About this exercise: Repeat only what runs from the line with "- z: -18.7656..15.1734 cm" through the last line of the data below, both included, keeping every word as it is and leaving out the pictures.

The data:

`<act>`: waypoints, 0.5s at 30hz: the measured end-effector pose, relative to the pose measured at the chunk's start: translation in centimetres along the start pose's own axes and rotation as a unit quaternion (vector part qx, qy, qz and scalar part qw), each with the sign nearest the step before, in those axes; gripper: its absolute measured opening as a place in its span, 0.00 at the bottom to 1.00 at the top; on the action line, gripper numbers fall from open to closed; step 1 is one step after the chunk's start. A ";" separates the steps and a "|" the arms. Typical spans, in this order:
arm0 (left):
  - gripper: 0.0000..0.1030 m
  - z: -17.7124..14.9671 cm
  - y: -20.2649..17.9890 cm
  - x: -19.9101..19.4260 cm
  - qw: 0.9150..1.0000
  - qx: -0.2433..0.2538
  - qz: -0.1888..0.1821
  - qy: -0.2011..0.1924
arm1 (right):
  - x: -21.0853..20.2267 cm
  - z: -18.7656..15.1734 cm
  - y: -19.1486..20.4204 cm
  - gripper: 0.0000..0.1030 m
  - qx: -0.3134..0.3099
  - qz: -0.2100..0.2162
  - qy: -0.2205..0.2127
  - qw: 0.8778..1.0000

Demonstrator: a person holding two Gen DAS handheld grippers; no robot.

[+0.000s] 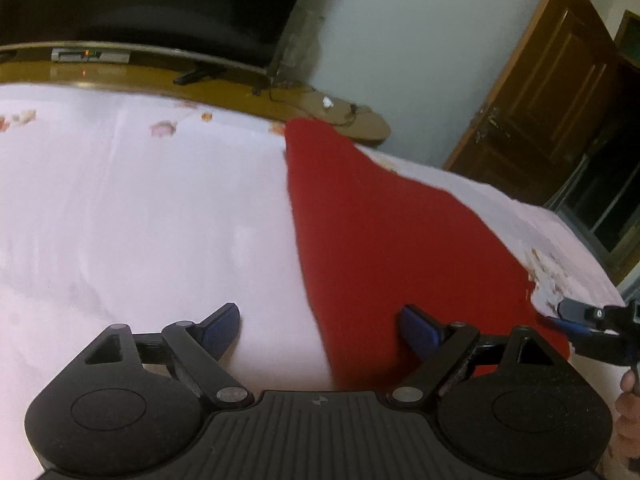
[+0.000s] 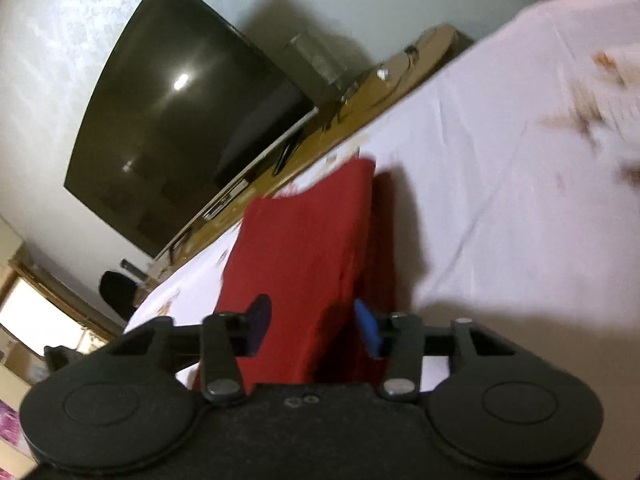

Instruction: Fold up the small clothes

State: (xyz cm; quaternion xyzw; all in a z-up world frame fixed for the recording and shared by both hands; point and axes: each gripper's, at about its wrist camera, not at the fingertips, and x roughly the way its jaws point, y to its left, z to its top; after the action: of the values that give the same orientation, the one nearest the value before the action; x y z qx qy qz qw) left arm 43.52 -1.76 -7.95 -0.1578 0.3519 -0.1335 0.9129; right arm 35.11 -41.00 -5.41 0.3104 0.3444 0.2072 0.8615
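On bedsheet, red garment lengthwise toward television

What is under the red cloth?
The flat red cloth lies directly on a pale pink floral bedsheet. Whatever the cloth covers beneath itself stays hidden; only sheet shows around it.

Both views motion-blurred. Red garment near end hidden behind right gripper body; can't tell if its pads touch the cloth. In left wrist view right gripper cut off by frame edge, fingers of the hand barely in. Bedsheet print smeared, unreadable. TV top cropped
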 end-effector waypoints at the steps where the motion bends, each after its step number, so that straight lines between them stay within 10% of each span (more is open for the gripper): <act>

Response to this task:
  - z: -18.7656..15.1734 cm
  - y: -19.1486..20.4204 cm
  - gripper: 0.0000..0.1030 m
  - qx: -0.3134..0.3099
  - qz: -0.2100..0.2162
  - qy: -0.2205..0.2127
  - qw: 0.8778..1.0000

Demonstrator: a person holding two Gen DAS handheld grippers; no robot.

[+0.000s] 
[+0.000s] 

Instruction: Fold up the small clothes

State: (xyz cm; quaternion xyzw; all in a z-up world frame fixed for the recording and shared by both hands; point and axes: each gripper's, at about its wrist camera, not at the fingertips, and x roughly the way its jaws point, y to its left, z to its top; after the action: of the values that give the same orientation, the one nearest the value before the action; x y z qx qy qz qw) left arm 43.52 -1.76 -7.95 -0.1578 0.3519 -0.1335 0.9129; right arm 35.11 -41.00 -5.41 0.3104 0.3444 0.2072 0.8615
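On bedsheet, red garment lengthwise toward television

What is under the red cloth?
The flat red cloth lies directly on a pale pink floral bedsheet. Whatever the cloth covers beneath itself stays hidden; only sheet shows around it.

Both views motion-blurred. Red garment near end hidden behind right gripper body; can't tell if its pads touch the cloth. In left wrist view right gripper cut off by frame edge, fingers of the hand barely in. Bedsheet print smeared, unreadable. TV top cropped
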 end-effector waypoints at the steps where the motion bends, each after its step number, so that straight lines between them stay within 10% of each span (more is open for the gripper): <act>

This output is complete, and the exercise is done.